He’s not a total dope, this toddler. He has watched a lot of football on TV, and has witnessed several games at the high school level. But this was something special: opening day at the Rose Bowl. Temp about a million degrees. Hot enough to melt bone.

“Is it over?” he asked when the first quarter ended.

Is it over? Well, seems summer is pretty much over, sure. Flew by too. The little girl spent most of it in front of the mirror, muttering things like “I hate my lips,” then stomping off, presumably in search of better lips. Her older brother spent his summer working, working, working and dating some Paris Hilton clone (L.A. produces them like sparrows).

Her older sister? Well, she made a big deal about finally moving out, before apparently moving back in again, then moving out, then moving back in, then ...

Who can tell really? All I know is that she couldn’t wait to leave, and now her new apartment sits vacant about 90% of the time, home to 50 pairs of shoes and a couple of Coldplay posters.

“We could maybe use it for storage,” her mother says.

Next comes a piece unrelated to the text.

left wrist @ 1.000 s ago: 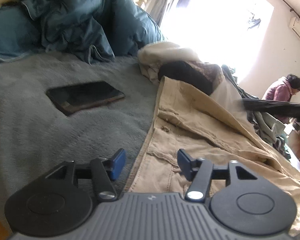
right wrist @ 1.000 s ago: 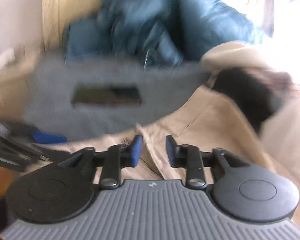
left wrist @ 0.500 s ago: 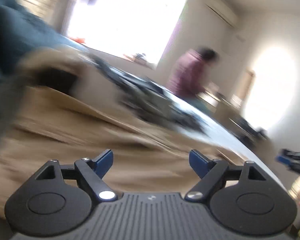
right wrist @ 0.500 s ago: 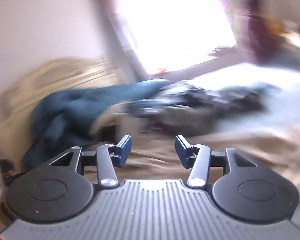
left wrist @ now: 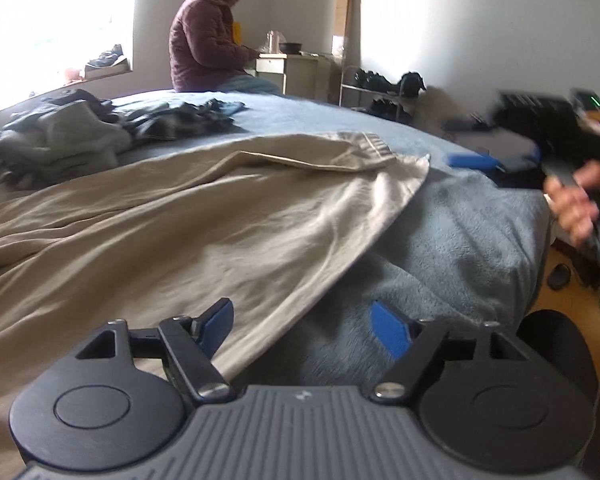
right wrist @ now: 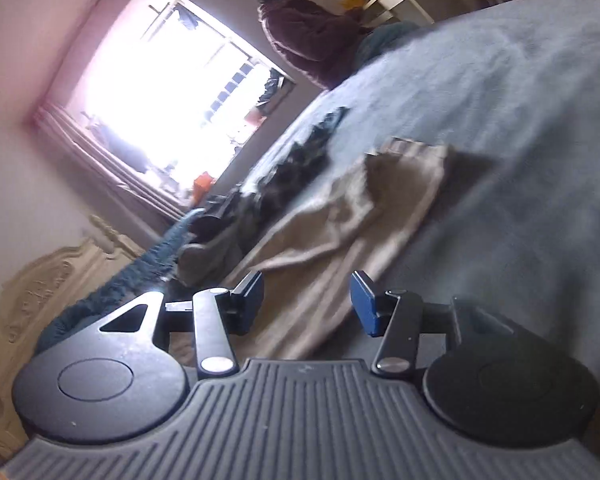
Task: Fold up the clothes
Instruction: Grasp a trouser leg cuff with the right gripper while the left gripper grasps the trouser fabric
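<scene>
Across the middle of the left wrist view, the beige trousers [left wrist: 188,216] are spread flat on the grey-blue blanket [left wrist: 468,216], with the leg hems reaching toward the upper right of the frame and one long edge running diagonally down to the lower centre. The left gripper [left wrist: 300,326] is seen with its jaws apart and closing, nothing pinched; that long edge passes just beside its left pad. In the right wrist view the right gripper [right wrist: 306,300] is likewise unclenched and empty, with the cloth [right wrist: 340,220] lying beyond its tips. The other tool is glimpsed, blurred, at the right edge of the left view, held by a hand [left wrist: 576,204].

The step in hand is judged to be a grasp at the leg end for the lengthwise fold. It would be done best if both layers of cloth were taken together, the blanket pile being left out of the pinch, and if both corners were lifted evenly. A pile of dark clothes [left wrist: 80,132] at the upper left should be kept clear.
</scene>
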### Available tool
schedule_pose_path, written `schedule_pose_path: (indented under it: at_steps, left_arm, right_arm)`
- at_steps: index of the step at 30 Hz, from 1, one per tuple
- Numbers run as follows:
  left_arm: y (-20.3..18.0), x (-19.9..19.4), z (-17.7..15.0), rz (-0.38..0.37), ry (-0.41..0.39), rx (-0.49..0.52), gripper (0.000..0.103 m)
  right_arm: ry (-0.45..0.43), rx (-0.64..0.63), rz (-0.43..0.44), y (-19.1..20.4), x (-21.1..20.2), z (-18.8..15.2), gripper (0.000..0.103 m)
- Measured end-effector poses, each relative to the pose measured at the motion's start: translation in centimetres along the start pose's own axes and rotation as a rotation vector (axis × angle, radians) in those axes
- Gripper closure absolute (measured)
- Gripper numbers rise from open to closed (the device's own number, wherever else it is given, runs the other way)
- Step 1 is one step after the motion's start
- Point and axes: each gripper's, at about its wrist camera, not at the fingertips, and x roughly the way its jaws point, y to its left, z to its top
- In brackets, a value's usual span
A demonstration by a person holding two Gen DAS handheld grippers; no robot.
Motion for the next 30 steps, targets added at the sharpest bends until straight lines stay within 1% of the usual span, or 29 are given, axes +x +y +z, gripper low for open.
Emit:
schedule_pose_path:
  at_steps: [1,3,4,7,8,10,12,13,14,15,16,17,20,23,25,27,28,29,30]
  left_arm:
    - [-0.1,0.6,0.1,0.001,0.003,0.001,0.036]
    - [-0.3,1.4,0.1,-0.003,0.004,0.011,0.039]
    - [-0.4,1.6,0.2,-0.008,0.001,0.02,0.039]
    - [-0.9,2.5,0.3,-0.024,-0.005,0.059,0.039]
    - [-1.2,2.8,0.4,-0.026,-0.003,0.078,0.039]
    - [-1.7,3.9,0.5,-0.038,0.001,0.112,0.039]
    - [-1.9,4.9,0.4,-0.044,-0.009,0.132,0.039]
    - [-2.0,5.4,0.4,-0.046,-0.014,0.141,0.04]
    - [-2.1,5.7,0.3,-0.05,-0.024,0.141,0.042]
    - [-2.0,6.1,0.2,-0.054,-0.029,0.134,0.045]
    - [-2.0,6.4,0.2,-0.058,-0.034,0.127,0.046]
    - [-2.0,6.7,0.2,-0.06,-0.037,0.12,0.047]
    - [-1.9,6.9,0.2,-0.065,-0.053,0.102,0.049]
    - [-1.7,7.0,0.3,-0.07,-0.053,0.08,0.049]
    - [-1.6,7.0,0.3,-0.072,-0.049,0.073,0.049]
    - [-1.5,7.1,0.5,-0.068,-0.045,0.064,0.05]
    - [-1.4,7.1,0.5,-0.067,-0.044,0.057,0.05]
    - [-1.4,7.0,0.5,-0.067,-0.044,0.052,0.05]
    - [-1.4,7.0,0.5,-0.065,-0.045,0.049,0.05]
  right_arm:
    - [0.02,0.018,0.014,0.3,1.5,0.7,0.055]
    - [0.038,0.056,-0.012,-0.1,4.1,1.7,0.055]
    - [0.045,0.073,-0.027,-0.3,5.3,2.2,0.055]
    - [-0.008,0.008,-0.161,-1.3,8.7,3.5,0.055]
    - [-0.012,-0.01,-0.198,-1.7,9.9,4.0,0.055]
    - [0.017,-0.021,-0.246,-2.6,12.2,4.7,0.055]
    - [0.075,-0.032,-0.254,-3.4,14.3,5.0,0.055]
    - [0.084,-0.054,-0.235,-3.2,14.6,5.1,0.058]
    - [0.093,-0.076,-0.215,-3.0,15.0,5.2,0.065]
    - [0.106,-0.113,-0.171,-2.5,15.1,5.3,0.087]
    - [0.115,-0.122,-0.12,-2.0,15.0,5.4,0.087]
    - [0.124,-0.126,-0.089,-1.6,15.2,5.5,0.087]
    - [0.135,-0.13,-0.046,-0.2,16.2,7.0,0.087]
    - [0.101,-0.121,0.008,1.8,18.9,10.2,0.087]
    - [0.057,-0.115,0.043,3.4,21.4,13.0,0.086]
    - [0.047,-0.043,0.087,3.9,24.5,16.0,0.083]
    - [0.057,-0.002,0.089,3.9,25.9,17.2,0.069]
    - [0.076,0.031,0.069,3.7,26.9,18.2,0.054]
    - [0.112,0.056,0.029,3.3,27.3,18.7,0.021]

“Or move there ourselves,” I say.

How’d that be for revenge? We’d move into our older daughter’s apartment and leave her home to raise her three younger siblings. They’re not much trouble, really. A little too quick with their opinions. Little Bolsheviks, all of them, unproductive and inert.

Yet they eat often, about nine meals a day, and produce about as much dirty, sweaty laundry as the New York Yankees. They have really bad taste in TV, clothes, music and friends. You constantly have to flush behind them, or chauffeur them to this event or that, while battling the sneaky suspicion that they have way too many activities.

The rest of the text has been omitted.